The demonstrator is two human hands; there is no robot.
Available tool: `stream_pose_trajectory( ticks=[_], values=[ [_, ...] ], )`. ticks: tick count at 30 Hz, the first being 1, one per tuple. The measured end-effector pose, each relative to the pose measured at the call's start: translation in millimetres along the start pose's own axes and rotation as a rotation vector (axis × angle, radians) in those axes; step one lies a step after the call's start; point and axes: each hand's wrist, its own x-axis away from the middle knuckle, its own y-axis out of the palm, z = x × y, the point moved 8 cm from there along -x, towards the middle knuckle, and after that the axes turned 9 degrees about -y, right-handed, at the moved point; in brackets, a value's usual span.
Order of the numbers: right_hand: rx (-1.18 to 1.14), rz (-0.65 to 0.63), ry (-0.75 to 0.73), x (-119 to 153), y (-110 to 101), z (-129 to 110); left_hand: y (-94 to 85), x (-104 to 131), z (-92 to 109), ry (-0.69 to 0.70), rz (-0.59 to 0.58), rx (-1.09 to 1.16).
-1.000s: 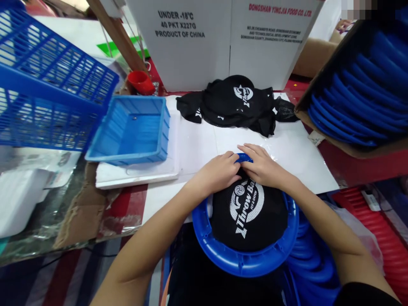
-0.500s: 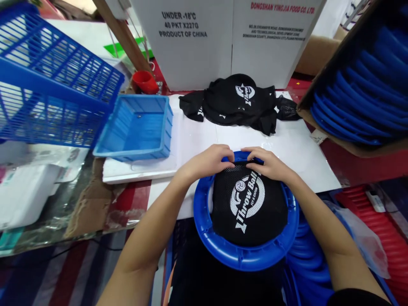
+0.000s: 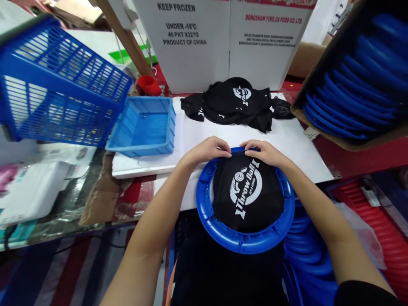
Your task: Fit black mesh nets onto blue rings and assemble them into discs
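A blue plastic ring [image 3: 245,242] rests between my body and the white board's front edge. Black mesh fabric [image 3: 223,191] printed "Throw Ball" fills its middle. At the ring's far side, my left hand [image 3: 212,151] pinches the edge of the mesh against the rim. Close beside it, my right hand [image 3: 264,152] grips the same far edge with bent fingers. More black printed fabric pieces [image 3: 223,102] lie in a pile on the white board [image 3: 287,142] beyond both hands.
A light blue tray [image 3: 143,148] and a tilted blue basket [image 3: 70,85] stand at left, with a red cup [image 3: 149,86] behind. White cartons [image 3: 204,63] rise at the back. A box of blue rings [image 3: 347,102] leans at right; red rings [image 3: 376,212] lie below.
Both hands have drawn the mesh toward the ring's far rim, covering more of the gap there. The view has shifted slightly.
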Motion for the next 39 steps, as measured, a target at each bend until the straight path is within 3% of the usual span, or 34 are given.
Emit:
stream_pose_trajectory(
  ticks=[8, 18, 23, 33, 39],
  values=[
    [-0.054, -0.021, 0.058, -4, 0, 3, 1.5, -4, -10, -0.084, -0.011, 0.168],
    [-0.206, -0.034, 0.159, -8, -2, 12, 0.2, -3, -9, -0.06, -0.05, 0.105],
    [-0.18, -0.13, 0.128, -11, -2, 10, 1.5, -3, -10, -0.063, -0.035, 0.095],
    [-0.085, -0.128, 0.074, -11, 0, 6, 1.8, -3, -4, -0.02, -0.072, 0.034],
    [0.06, -0.105, 0.032, -12, 0, 8, 2.7, -3, -5, -0.067, -0.019, 0.044]
  ],
)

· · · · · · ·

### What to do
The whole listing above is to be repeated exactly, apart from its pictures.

### Solution
The demonstrator is two human hands; there is no robot.
Available tool: `stream_pose_trajectory( ticks=[_], values=[ [_, ...] ], )`. ticks: tick count at 30 Hz, the first being 1, one per tuple. The measured end-effector pose, each relative to the pose measured at the call's start: translation in millimetres along the start pose's own axes and rotation as a rotation vector (axis × angle, radians) in those axes; step one lies a step after the call's start; point and axes: each hand's wrist, its own x-axis away from the middle knuckle, its own y-axis out of the palm, z = x × y, the point moved 8 cm from there along -x, towards the middle knuckle, and after that the axes turned 9 degrees about -y, right-handed, at the moved point; in brackets, a value's usual span.
Order of the numbers: right_hand: rx (-1.18 to 1.14), rz (-0.65 to 0.63), ry (-0.75 to 0.73), x (-119 to 153), y (-110 to 101), z (-129 to 110); left_hand: y (-94 to 85), x (-104 to 131), z (-92 to 109), ry (-0.69 to 0.70), rz (-0.59 to 0.58), rx (-1.09 to 1.16).
-1.000s: 
-0.500s: 
+0.000s: 
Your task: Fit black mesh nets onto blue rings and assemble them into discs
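A blue plastic ring [image 3: 245,242] rests between my body and the white board's front edge. Black mesh fabric [image 3: 223,191] printed "Throw Ball" fills its middle. At the ring's far side, my left hand [image 3: 212,151] pinches the edge of the mesh against the rim. Close beside it, my right hand [image 3: 264,152] grips the same far edge with bent fingers. More black printed fabric pieces [image 3: 223,102] lie in a pile on the white board [image 3: 287,142] beyond both hands.
A light blue tray [image 3: 143,148] and a tilted blue basket [image 3: 70,85] stand at left, with a red cup [image 3: 149,86] behind. White cartons [image 3: 204,63] rise at the back. A box of blue rings [image 3: 347,102] leans at right; red rings [image 3: 376,212] lie below.
Both hands have drawn the mesh toward the ring's far rim, covering more of the gap there. The view has shifted slightly.
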Motion for the next 39 steps, as measured, a target at each bend until the straight path is within 3% of the usual span, or 34 are given.
Emit:
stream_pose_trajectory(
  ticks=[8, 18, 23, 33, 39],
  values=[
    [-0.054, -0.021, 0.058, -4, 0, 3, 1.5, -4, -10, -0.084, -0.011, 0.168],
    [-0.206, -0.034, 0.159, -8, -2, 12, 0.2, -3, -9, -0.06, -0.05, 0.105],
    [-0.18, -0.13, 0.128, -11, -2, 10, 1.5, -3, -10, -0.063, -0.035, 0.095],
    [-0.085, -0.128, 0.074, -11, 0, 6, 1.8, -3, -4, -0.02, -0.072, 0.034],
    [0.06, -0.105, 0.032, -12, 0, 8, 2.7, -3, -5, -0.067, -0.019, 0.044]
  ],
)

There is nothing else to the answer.